To recreate the issue I tried adding braces around the dst reg and base

address, e.g.

ldraa {x0, [x1]}

The first thing I tried was double braces “{{}}” which seems to work for the asm

string in an instruction definition, e.g.

diff --git a/llvm/lib/Target/AArch64/AArch64InstrFormats.td b/llvm/lib/Target/AArch64/AArch64InstrFormats.td

index 6b23c7c…62bf67d 100644

— a/llvm/lib/Target/AArch64/AArch64InstrFormats.td

+++ b/llvm/lib/Target/AArch64/AArch64InstrFormats.td

@@ -1632,7 +1632,7 @@ class BaseAuthLoad<bit M, bit W, dag oops, dag iops, string asm,

multiclass AuthLoad<bit M, string asm, Operand opr> {

def indexed : BaseAuthLoad<M, 0, (outs GPR64:$Rt),

(ins GPR64sp:$Rn, opr:$offset),

  • asm, “\t$Rt, [$Rn, $offset]”, “”, opr>;
  • asm, “\t{{$Rt, [$Rn, $offset]}}”, “”, opr>;

def writeback : BaseAuthLoad<M, 1, (outs GPR64sp:$wback, GPR64:$Rt),

(ins GPR64sp:$Rn, opr:$offset),

asm, “\t$Rt, [$Rn, $offset]!”,

but doesn’t work when defining an InstAlias, e.g.

diff --git a/llvm/lib/Target/AArch64/AArch64InstrFormats.td b/llvm/lib/Target/AArch64/AArch64InstrFormats.td

index 6b23c7c…44fb9a3 100644

— a/llvm/lib/Target/AArch64/AArch64InstrFormats.td

+++ b/llvm/lib/Target/AArch64/AArch64InstrFormats.td

@@ -1638,7 +1638,7 @@ multiclass AuthLoad<bit M, string asm, Operand opr> {

asm, “\t$Rt, [$Rn, $offset]!”,

“$Rn = $wback,@earlyclobber $wback”, opr>;

  • def : InstAlias<asm # “\t$Rt, [$Rn]”,
  • def : InstAlias<asm # “\t{{$Rt, [$Rn]}}”,

(!cast(NAME # “indexed”) GPR64:$Rt, GPR64sp:$Rn, 0)>;

where I’m see the following error from TableGen:

[17/124] Building AArch64GenAsmMatcher.inc…

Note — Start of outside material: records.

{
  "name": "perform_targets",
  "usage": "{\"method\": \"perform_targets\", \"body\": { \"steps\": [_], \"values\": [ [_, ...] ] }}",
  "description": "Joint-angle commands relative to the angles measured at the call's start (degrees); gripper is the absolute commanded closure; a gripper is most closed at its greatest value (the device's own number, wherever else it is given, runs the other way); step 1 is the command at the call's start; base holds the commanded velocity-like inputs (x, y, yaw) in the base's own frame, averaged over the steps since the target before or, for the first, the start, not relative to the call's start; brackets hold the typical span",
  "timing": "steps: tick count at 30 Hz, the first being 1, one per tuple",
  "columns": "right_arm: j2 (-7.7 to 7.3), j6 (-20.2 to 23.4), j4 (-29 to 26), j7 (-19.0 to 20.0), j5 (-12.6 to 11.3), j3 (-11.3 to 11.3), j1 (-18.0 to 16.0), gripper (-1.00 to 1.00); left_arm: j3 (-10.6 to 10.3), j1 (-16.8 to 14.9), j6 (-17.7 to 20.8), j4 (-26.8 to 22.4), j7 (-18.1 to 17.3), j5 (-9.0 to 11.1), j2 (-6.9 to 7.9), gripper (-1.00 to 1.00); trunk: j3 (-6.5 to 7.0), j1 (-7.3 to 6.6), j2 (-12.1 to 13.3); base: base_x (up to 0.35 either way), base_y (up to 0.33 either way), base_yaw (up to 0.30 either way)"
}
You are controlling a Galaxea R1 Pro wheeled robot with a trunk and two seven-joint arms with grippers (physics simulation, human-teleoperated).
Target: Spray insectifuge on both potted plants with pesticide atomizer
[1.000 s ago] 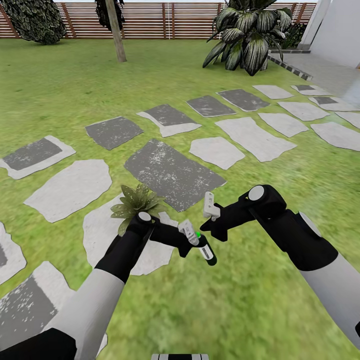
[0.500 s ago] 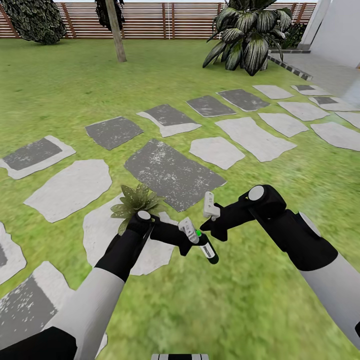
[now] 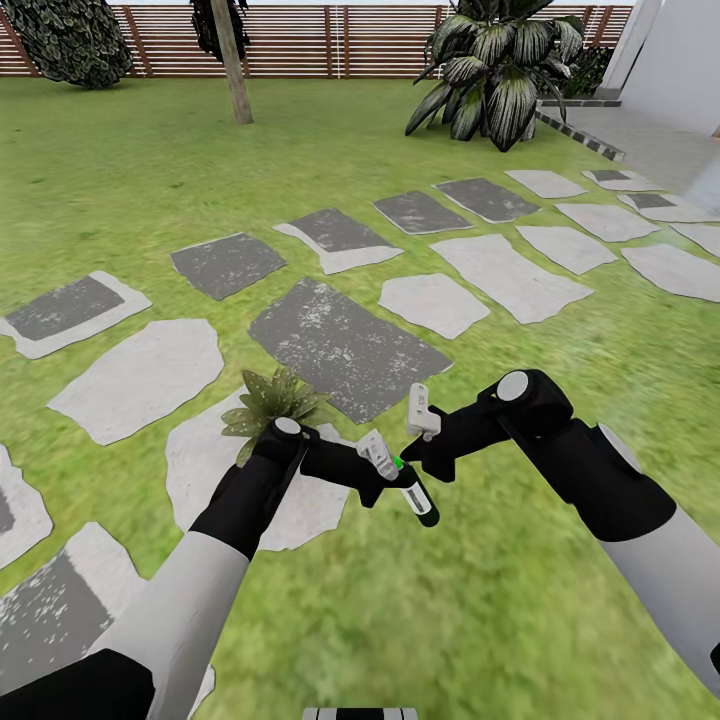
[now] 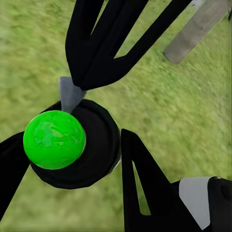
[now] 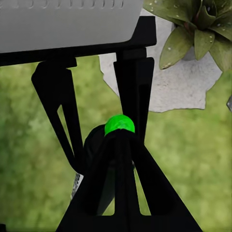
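Slightly raised since a second ago, our atomizer (image 3: pixel 411 491) sits clamped in the left gripper (image 3: pixel 385 470); right gripper (image 3: pixel 425 425) spread alongside risks knocking it loose.

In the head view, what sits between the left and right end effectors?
The pesticide atomizer, held by the left end effector. Its green-tipped top sits in the narrow gap before the right end effector; past the bottle the head view shows lawn.

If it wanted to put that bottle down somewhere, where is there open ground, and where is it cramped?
Open grass lies between the two arms, nearer the robot than the pesticide atomizer. The big dark stepping stone beyond the grippers is bare too. It is crowded where the left gripper and right gripper meet, beside the potted plant.
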Motion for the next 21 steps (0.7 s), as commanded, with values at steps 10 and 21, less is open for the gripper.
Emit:
{"method": "perform_targets", "body": {
  "steps": [10,21],
  "values": [
    [-0.02,0.4,-0.1,0.4,0.4,0.0,-0.1,1.0,0.1,0.0,0.6,-0.1,-0.4,-0.2,-0.03,1.0,-0.04,-0.01,0.0,0.0,0.0,0.0],
    [-0.02,0.4,-0.2,0.4,0.4,0.0,-0.1,1.0,0.1,0.0,0.8,-1.7,-0.3,-0.2,-0.03,1.0,-0.04,-0.01,0.0,0.0,0.0,0.0]
  ]
}}
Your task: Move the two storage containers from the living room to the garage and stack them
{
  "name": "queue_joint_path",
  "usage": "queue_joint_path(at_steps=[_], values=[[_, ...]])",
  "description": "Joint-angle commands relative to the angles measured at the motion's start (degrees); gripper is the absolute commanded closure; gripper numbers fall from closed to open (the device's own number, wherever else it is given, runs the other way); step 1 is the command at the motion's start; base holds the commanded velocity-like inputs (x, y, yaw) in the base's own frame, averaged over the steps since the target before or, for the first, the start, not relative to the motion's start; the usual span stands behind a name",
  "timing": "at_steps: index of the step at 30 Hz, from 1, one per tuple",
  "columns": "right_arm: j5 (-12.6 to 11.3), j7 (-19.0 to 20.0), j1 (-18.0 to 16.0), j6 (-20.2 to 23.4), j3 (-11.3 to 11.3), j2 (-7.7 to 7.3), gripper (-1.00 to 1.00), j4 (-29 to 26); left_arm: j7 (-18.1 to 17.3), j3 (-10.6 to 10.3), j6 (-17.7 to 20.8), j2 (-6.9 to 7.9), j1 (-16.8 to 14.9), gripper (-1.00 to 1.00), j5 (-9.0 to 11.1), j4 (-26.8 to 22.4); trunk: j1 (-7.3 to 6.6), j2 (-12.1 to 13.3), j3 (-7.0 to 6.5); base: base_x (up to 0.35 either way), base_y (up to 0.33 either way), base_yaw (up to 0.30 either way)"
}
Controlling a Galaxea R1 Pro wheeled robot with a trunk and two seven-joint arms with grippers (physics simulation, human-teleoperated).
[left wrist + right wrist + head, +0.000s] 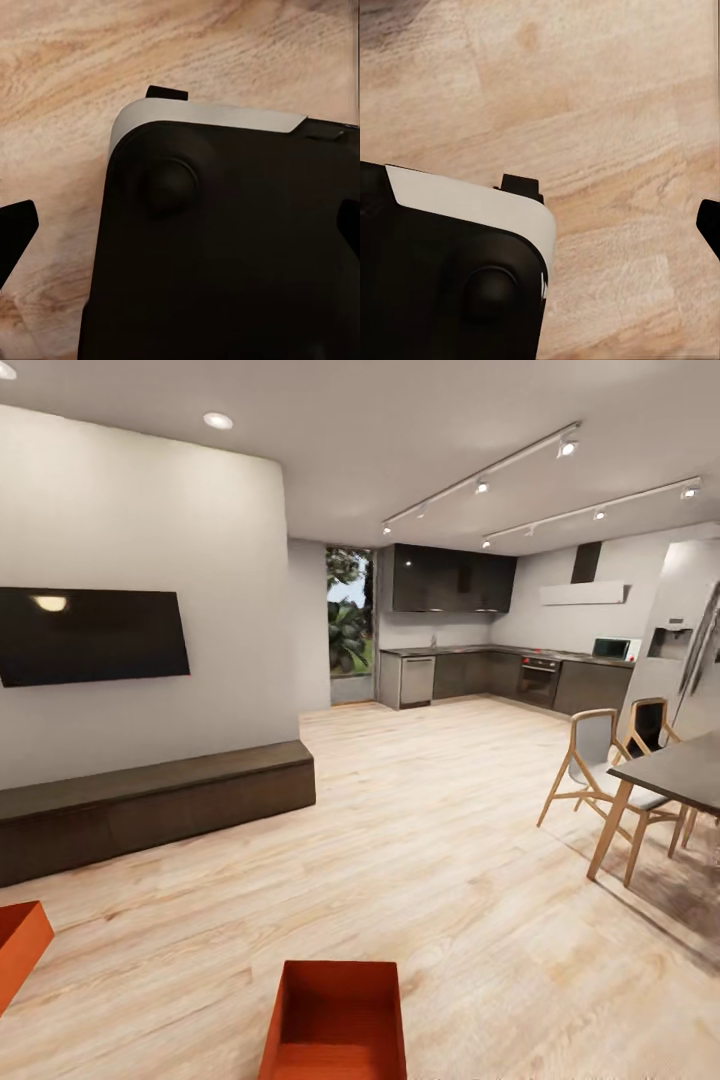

FAILED: cd ./llvm-project/build && ./llvm-project/build/bin/llvm-tblgen -gen-asm-matcher -I ./llvm-project/llvm/lib/Target/AArch64 -I /usr/include/libxml2 -I ./llvm-project/build/include -I ./llvm-project/llvm/include -I ./llvm-project/llvm/lib/Target ./llvm-project/llvm/lib/Target/AArch64/AArch64.td --write-if-changed -o lib/Target/AArch64/AArch64GenAsmMatcher.inc -d lib/Target/AArch64/AArch64GenAsmMatcher.inc.d

Included from ./llvm-project/llvm/lib/Target/AArch64/AArch64.td:431:

Included from ./llvm-project/llvm/lib/Target/AArch64/AArch64InstrInfo.td:588:

./llvm-project/llvm/lib/Target/AArch64/AArch64InstrFormats.td:1641:3: error: Instruction ‘anonymous_2396’ has operand ‘Rt’ that doesn’t appear in asm string!

def : InstAlias<asm # “\t{{$Rt, [$Rn]}}”,

^

Included from ./llvm-project/llvm/lib/Target/AArch64/AArch64.td:431:

./llvm-project/llvm/lib/Target/AArch64/AArch64InstrInfo.td:932:17: note: instantiated from multiclass

defm LDRAA : AuthLoad<0, “ldraa”, simm10Scaled>;

^

[17/71] Building AArch64GenDAGISel.inc…

ninja: build stopped: subcommand failed.

which led me to think it’s trying to do some form of substitution for braces, so

I tried the following hack using an OR where both sides are the same in the asm

string:

diff --git a/llvm/lib/Target/AArch64/AArch64InstrFormats.td b/llvm/lib/Target/AArch64/AArch64InstrFormats.td

index 6b23c7c…97ed49e 100644

— a/llvm/lib/Target/AArch64/AArch64InstrFormats.td

+++ b/llvm/lib/Target/AArch64/AArch64InstrFormats.td

@@ -1638,7 +1638,7 @@ multiclass AuthLoad<bit M, string asm, Operand opr> {

asm, “\t$Rt, [$Rn, $offset]!”,

“$Rn = $wback,@earlyclobber $wback”, opr>;

  • def : InstAlias<asm # “\t$Rt, [$Rn]”,
  • def : InstAlias<asm # “\t{{$Rt, [$Rn]}|{$Rt, [$Rn]}}”,

(!cast(NAME # “indexed”) GPR64:$Rt, GPR64sp:$Rn, 0)>;

def : InstAlias<asm # “\t$Rt, [$wback]!”,

Which seems to work fine.

Example usage:

$ echo “[0x20,0x04,0x20,0xf8]” | ./bin/llvm-mc -triple=aarch64 -show-encoding -mattr=+v8.3a -disassemble

.text

ldraa {x0, [x1]} // encoding: [0x20,0x04,0x20,0xf8]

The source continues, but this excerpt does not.